Alla ricerca di un trattamento pratico

Mentre manipolare geneticamente i topi per produrre neprilisina è utile a livello sperimentale, per curare le persone affette dalla malattia, abbiamo bisogno di un modo per farlo, usando farmaci. Le pillole di neprilisina o un’iniezione non sono fattibili perché la neprilisina non può entrare nel cervello dal flusso sanguigno.

Il primo passo del nuovo studio è stato quindi un noioso screening di molte molecole per determinare quali possono naturalmente aumentare la neprilisina nelle parti corrette del cervello. La precedente ricerca del team ha portato i ricercatori a restringere la ricerca agli ormoni prodotti dall’ipotalamo e hanno scoperto che l’applicazione di dopamina alle cellule cerebrali coltivate in una capsula di Petri ha prodotto livelli aumentati di neprilisina e livelli ridotti di beta-amiloide fluttuante.

Sperimentare l’attivazione della dopamina

Ora sono iniziati gli esperimenti seri. Utilizzando un sistema DREADD, i ricercatori hanno inserito minuscoli recettori di progettazione nei neuroni produttori di dopamina dell’area tegmentale ventrale del topo. Aggiungendo un farmaco di progettazione corrispondente al cibo dei topi, i ricercatori sono stati in grado di attivare continuamente quei neuroni e solo quei neuroni, nel cervello del topo. Come nella capsula, l’attivazione ha portato a un aumento della neprilisina e a una diminuzione dei livelli di beta-amiloide fluttuante, ma solo nella parte anteriore del cervello del topo.

Ma il trattamento potrebbe rimuovere le placche? Sì. I ricercatori hanno ripetuto l’esperimento utilizzando uno speciale modello murino di malattia di Alzheimer in cui i topi sviluppano placche beta-amiloidi. Otto settimane di trattamento cronico hanno portato a un numero significativamente inferiore di placche nella corteccia prefrontale di questi topi.

L-DOPA: dal Parkinson all’Alzheimer

Il sistema DREADD è un sistema incredibile per la manipolazione precisa di neuroni specifici. Tuttavia, non è molto utile per gli ambienti clinici umani. Gli esperimenti finali hanno testato gli effetti del trattamento con L-DOPA, una molecola precursore della dopamina, spesso utilizzata per trattare il morbo di Parkinson perché può entrare nel cervello dal sangue, dove viene poi convertita in dopamina. Il trattamento dei topi modello con L-DOPA ha portato a un aumento della neprilisina e a una diminuzione delle placche beta-amiloidi sia nella parte frontale che posteriore del cervello. I topi modello trattati con L-DOPA per 3 mesi hanno anche ottenuto risultati migliori nei test di memoria rispetto ai topi modello non trattati.

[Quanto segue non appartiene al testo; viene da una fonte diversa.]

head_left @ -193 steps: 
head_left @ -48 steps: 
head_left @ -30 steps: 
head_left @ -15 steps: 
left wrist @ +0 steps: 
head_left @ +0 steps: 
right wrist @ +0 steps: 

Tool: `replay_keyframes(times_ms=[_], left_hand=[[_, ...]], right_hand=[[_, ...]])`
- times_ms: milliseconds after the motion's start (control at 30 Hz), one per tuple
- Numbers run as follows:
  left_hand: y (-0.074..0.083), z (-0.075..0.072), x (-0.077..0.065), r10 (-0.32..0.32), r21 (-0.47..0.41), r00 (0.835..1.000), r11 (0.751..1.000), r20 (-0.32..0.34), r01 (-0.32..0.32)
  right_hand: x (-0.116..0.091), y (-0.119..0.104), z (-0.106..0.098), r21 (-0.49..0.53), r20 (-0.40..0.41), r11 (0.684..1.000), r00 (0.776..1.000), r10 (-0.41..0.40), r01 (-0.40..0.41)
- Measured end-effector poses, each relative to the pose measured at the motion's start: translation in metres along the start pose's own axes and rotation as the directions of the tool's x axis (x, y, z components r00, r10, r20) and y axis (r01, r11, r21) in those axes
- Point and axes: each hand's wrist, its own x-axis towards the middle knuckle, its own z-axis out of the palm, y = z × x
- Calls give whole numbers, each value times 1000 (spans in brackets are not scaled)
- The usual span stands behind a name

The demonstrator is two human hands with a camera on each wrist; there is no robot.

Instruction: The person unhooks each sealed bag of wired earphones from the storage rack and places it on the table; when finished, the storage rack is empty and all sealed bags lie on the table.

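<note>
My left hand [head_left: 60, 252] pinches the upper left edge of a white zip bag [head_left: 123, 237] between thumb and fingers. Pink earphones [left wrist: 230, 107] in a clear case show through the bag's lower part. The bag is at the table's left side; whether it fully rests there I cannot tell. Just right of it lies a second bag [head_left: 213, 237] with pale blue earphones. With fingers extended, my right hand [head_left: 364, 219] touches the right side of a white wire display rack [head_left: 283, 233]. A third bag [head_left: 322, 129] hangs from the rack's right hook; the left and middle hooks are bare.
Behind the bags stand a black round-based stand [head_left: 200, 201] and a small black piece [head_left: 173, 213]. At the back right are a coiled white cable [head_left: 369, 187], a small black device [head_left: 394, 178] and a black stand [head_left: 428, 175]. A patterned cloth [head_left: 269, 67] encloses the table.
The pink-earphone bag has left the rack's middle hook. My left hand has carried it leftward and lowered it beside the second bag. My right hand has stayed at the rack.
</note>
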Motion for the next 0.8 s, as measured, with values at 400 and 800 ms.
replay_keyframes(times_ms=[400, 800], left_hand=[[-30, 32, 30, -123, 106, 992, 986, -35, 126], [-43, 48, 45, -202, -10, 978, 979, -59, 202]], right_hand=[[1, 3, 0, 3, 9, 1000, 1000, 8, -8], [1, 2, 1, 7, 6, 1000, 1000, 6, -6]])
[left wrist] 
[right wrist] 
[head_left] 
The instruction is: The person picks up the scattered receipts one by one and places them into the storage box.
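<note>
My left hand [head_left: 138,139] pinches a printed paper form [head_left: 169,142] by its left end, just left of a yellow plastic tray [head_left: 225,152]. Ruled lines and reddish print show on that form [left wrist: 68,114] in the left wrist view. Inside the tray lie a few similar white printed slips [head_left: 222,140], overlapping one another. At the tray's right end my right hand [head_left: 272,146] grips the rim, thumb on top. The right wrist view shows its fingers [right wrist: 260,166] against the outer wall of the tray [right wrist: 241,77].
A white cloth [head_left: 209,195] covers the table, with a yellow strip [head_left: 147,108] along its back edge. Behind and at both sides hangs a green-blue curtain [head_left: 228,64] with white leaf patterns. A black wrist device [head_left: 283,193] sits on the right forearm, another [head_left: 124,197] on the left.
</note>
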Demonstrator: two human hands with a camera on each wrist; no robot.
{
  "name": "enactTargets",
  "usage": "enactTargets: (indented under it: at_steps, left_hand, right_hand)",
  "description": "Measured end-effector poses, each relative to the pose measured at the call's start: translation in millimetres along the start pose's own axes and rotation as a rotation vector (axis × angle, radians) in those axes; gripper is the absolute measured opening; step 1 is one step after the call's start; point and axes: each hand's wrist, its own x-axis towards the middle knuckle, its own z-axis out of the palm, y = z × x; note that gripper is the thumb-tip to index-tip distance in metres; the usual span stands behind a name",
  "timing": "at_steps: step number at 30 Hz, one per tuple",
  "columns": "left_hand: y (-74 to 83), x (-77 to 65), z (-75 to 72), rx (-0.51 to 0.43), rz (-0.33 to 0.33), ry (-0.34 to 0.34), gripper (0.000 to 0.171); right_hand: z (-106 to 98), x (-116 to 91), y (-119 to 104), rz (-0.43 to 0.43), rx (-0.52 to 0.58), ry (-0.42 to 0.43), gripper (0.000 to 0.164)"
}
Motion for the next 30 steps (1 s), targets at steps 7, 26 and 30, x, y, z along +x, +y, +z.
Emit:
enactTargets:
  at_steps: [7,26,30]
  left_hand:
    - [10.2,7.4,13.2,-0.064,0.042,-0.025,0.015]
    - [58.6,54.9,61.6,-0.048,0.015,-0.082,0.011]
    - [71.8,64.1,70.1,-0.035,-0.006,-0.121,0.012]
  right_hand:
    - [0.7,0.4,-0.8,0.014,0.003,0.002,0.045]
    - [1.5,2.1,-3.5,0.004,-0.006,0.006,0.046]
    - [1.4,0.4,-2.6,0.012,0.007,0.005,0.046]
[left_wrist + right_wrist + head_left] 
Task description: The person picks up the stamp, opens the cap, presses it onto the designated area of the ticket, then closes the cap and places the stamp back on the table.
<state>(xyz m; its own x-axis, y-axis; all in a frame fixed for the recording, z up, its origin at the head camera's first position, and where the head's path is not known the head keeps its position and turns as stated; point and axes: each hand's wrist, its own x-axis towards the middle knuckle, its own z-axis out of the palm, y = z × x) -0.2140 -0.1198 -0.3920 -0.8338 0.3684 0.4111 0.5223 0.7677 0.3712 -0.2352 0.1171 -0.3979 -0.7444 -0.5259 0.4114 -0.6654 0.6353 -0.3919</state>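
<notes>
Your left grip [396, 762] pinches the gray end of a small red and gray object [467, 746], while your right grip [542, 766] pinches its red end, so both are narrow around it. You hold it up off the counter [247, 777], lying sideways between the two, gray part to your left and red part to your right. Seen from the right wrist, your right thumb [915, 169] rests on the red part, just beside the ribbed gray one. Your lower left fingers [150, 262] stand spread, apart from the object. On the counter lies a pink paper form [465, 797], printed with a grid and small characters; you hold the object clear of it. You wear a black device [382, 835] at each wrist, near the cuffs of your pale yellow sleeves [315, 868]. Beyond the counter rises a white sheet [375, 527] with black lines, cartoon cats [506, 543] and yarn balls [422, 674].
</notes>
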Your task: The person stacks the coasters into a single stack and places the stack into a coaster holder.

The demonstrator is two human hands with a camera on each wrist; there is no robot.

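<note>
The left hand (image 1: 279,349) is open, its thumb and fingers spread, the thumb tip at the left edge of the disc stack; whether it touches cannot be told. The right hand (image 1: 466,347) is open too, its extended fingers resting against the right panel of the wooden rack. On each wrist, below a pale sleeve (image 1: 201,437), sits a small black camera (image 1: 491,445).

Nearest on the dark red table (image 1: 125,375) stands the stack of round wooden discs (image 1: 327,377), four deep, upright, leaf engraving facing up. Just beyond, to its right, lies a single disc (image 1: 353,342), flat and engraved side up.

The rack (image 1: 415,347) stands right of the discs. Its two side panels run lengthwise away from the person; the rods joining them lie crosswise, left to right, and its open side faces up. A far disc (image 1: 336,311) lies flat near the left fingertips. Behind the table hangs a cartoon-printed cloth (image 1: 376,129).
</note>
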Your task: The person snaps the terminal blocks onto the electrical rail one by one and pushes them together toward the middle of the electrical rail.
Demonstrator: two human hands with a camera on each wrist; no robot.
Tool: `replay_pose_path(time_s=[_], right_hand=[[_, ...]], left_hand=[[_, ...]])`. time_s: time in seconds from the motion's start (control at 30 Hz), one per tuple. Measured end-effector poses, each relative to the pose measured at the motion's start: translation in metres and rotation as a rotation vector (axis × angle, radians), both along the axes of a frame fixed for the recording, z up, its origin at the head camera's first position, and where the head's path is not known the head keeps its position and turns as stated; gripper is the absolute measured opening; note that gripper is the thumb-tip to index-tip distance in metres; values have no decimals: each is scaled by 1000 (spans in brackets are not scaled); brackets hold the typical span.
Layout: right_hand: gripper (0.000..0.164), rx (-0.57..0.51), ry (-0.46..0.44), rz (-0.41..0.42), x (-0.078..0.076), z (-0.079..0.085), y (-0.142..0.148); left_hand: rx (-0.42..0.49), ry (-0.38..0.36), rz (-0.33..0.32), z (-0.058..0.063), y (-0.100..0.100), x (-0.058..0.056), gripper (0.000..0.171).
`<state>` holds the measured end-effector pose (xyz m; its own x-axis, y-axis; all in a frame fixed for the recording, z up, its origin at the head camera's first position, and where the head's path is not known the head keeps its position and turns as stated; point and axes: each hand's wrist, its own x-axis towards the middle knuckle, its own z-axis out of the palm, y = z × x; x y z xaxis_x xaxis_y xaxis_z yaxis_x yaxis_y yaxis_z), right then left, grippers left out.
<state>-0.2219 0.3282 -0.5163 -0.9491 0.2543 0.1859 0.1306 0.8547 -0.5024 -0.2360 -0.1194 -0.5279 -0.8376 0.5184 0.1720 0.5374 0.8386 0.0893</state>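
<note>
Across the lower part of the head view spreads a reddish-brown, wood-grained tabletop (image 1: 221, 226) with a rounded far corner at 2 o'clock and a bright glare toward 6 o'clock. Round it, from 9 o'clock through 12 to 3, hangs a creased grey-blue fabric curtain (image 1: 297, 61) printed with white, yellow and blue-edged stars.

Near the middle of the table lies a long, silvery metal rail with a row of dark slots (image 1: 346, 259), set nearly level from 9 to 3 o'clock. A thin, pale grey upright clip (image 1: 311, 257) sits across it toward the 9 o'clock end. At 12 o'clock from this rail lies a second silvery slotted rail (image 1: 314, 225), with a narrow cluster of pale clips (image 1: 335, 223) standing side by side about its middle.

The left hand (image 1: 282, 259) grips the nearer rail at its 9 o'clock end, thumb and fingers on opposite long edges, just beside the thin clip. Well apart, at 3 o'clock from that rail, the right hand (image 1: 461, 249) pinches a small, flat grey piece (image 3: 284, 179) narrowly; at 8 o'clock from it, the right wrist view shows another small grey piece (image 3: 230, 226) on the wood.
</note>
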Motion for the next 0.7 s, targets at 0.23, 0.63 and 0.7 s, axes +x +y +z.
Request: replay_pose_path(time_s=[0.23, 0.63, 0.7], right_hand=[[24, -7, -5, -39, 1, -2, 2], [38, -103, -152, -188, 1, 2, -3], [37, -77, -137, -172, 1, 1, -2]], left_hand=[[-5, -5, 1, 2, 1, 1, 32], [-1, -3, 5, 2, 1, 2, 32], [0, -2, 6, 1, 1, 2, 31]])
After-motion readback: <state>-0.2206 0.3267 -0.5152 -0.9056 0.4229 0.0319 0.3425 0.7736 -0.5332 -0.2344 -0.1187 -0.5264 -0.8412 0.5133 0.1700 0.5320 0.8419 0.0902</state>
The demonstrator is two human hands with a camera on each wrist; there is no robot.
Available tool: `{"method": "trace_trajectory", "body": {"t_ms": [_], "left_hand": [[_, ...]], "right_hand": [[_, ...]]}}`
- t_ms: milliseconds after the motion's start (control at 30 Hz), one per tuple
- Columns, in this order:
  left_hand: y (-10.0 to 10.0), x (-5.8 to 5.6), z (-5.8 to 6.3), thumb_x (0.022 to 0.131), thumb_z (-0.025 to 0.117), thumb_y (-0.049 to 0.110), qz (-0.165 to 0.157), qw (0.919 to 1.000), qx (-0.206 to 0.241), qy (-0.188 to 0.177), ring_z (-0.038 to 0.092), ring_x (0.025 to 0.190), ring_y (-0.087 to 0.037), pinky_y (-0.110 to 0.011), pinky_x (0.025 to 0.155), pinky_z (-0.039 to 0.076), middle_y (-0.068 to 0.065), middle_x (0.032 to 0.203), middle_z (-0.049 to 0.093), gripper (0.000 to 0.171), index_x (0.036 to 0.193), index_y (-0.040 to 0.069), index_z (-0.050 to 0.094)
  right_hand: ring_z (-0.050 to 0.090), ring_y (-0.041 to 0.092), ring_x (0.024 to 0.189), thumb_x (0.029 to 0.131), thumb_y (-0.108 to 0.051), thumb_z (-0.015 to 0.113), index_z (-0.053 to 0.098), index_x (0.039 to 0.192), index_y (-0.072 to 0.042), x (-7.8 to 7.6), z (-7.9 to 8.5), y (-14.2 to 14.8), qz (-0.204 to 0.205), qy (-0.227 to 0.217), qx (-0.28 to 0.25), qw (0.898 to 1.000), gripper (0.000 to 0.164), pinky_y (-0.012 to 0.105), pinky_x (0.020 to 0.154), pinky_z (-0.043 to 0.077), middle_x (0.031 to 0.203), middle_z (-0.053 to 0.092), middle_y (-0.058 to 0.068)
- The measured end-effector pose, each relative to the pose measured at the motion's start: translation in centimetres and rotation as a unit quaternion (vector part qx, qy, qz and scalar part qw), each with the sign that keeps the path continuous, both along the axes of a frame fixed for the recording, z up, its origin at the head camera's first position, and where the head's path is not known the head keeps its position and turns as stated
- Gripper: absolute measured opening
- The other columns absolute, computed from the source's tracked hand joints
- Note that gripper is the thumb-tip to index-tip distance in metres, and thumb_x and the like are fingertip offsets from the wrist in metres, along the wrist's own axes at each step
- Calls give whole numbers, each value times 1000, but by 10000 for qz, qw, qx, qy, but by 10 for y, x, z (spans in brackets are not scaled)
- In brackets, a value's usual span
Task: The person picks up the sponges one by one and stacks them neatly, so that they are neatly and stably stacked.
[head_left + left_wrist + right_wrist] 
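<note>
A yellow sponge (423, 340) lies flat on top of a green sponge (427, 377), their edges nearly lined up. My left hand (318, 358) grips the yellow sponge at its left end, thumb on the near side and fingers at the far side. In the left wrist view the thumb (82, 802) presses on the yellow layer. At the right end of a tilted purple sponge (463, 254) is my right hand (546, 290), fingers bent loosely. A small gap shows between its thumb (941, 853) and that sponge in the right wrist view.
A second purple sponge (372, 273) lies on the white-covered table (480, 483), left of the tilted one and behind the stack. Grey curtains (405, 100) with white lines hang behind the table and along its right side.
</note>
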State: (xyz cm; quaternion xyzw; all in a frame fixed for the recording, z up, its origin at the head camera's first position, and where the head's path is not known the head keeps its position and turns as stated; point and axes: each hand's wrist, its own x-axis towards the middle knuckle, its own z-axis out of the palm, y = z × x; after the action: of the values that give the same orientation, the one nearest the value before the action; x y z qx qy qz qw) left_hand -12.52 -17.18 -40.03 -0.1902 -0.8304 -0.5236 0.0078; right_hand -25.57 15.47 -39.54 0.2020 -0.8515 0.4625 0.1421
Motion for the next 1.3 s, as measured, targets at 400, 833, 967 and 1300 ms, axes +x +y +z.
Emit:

I test hanno dimostrato che i livelli di neprilisina diminuiscono naturalmente con l’età nei topi normali, in particolare nella parte frontale del cervello, rendendolo forse un buon biomarcatore per le diagnosi precliniche o a rischio di Alzheimer. Il modo in cui la dopamina causa l’aumento dei livelli di neprilisina rimane sconosciuto ed è il prossimo argomento di ricerca per il gruppo di Saido.

Direzioni e sfide future della ricerca

Abbiamo dimostrato che il trattamento con L-DOPA può aiutare a ridurre le placche beta-amiloidi dannose e migliorare la funzione della memoria in un modello murino di malattia di Alzheimer“, spiega Watamura Naoto, primo autore dello studio. “Ma è noto che il trattamento con L-DOPA ha gravi effetti collaterali nei pazienti con malattia di Parkinson. Pertanto, il nostro prossimo passo è indagare come la dopamina regola la neprilisina nel cervello, il che dovrebbe produrre un nuovo approccio preventivo che può essere avviato nella fase preclinica della malattia di Alzheimer“.